----- Excerpted records -----

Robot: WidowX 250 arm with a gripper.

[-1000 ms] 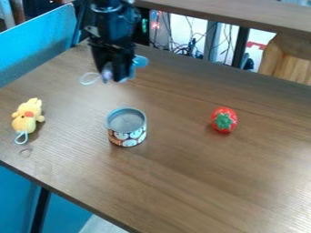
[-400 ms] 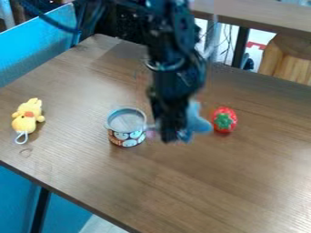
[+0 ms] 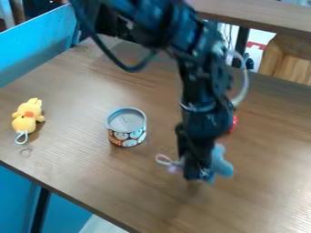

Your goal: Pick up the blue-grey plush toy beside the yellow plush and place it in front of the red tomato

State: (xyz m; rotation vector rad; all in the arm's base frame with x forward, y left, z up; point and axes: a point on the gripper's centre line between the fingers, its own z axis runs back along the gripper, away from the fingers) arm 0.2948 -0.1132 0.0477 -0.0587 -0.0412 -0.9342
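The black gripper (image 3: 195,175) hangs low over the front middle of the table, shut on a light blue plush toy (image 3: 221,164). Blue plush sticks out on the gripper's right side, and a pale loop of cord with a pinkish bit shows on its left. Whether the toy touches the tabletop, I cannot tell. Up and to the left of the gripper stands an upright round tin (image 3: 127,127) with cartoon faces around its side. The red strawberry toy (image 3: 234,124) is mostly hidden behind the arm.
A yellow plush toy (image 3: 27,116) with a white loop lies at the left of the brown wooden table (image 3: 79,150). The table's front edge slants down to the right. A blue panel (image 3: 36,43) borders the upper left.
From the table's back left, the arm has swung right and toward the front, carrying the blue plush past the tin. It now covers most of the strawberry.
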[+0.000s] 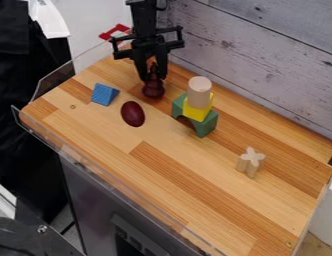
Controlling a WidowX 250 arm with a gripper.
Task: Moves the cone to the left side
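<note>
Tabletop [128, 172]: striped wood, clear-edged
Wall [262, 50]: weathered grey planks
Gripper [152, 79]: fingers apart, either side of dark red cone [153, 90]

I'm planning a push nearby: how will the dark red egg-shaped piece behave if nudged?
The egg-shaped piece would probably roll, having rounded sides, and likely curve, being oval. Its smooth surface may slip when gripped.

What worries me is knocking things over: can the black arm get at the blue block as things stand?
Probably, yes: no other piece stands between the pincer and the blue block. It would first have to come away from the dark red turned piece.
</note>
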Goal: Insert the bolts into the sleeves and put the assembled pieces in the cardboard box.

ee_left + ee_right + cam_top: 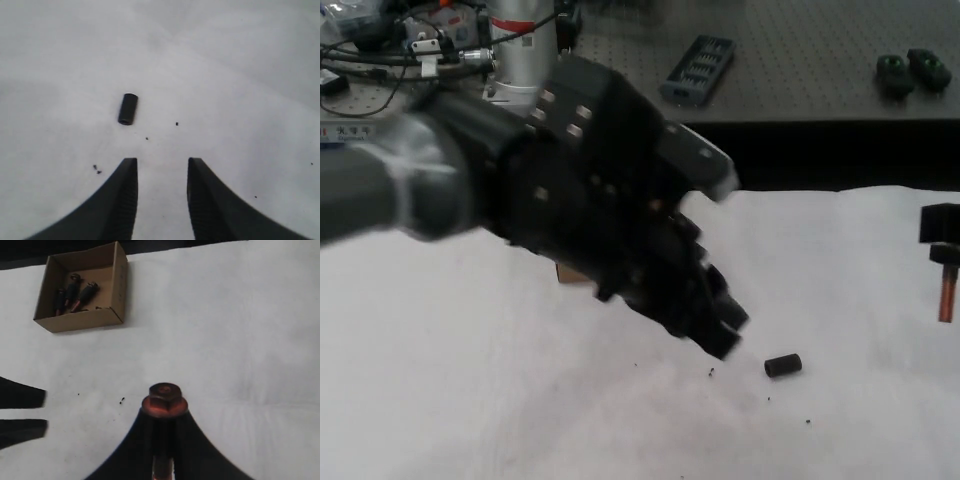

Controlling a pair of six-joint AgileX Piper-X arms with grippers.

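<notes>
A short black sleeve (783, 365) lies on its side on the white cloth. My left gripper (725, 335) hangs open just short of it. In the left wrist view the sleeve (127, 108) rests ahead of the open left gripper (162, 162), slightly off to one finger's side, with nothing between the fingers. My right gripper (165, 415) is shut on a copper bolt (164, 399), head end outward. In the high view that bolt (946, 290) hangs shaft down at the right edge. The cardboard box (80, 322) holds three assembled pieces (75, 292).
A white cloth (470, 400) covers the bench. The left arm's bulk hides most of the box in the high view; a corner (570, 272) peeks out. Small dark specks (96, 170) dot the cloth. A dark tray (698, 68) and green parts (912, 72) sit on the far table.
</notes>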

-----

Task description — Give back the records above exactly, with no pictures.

Answer space —
Robot: WidowX 250 arm with a gripper.

[-1000 ms] 
[-400 ms] 
[+0 ms] 

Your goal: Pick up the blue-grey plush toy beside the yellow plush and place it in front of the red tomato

State: (xyz m; rotation vector rad; all in the arm's base frame with x forward, y left, z up; point and axes: a point on the gripper's centre line between the fingers, its own z axis runs back along the gripper, away from the fingers) arm 0.2948 -0.1132 0.0477 -0.0587 -0.0412 -0.9342
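The black gripper (image 3: 195,175) hangs low over the front middle of the table, shut on a light blue plush toy (image 3: 221,164). Blue plush sticks out on the gripper's right side, and a pale loop of cord with a pinkish bit shows on its left. Whether the toy touches the tabletop, I cannot tell. Up and to the left of the gripper stands an upright round tin (image 3: 127,127) with cartoon faces around its side. The red strawberry toy (image 3: 234,124) is mostly hidden behind the arm.
A yellow plush toy (image 3: 27,116) with a white loop lies at the left of the brown wooden table (image 3: 79,150). The table's front edge slants down to the right. A blue panel (image 3: 36,43) borders the upper left.
From the table's back left, the arm has swung right and toward the front, carrying the blue plush past the tin. It now covers most of the strawberry.
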[+0.000s] 
Controlling a WidowX 250 arm with a gripper.
Task: Moves the cone to the left side
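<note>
Tabletop [128, 172]: striped wood, clear-edged
Wall [262, 50]: weathered grey planks
Gripper [152, 79]: fingers apart, either side of dark red cone [153, 90]

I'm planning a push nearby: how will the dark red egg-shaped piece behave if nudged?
The egg-shaped piece would probably roll, having rounded sides, and likely curve, being oval. Its smooth surface may slip when gripped.

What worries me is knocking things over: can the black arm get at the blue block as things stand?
Probably, yes: no other piece stands between the pincer and the blue block. It would first have to come away from the dark red turned piece.
</note>
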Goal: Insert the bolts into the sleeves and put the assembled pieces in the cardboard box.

ee_left + ee_right + cam_top: 

Controlling a pair of six-joint AgileX Piper-X arms with grippers.

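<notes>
A short black sleeve (783, 365) lies on its side on the white cloth. My left gripper (725, 335) hangs open just short of it. In the left wrist view the sleeve (127, 108) rests ahead of the open left gripper (162, 162), slightly off to one finger's side, with nothing between the fingers. My right gripper (165, 415) is shut on a copper bolt (164, 399), head end outward. In the high view that bolt (946, 290) hangs shaft down at the right edge. The cardboard box (80, 322) holds three assembled pieces (75, 292).
A white cloth (470, 400) covers the bench. The left arm's bulk hides most of the box in the high view; a corner (570, 272) peeks out. Small dark specks (96, 170) dot the cloth. A dark tray (698, 68) and green parts (912, 72) sit on the far table.
</notes>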

For this exercise, nothing more remains to be done.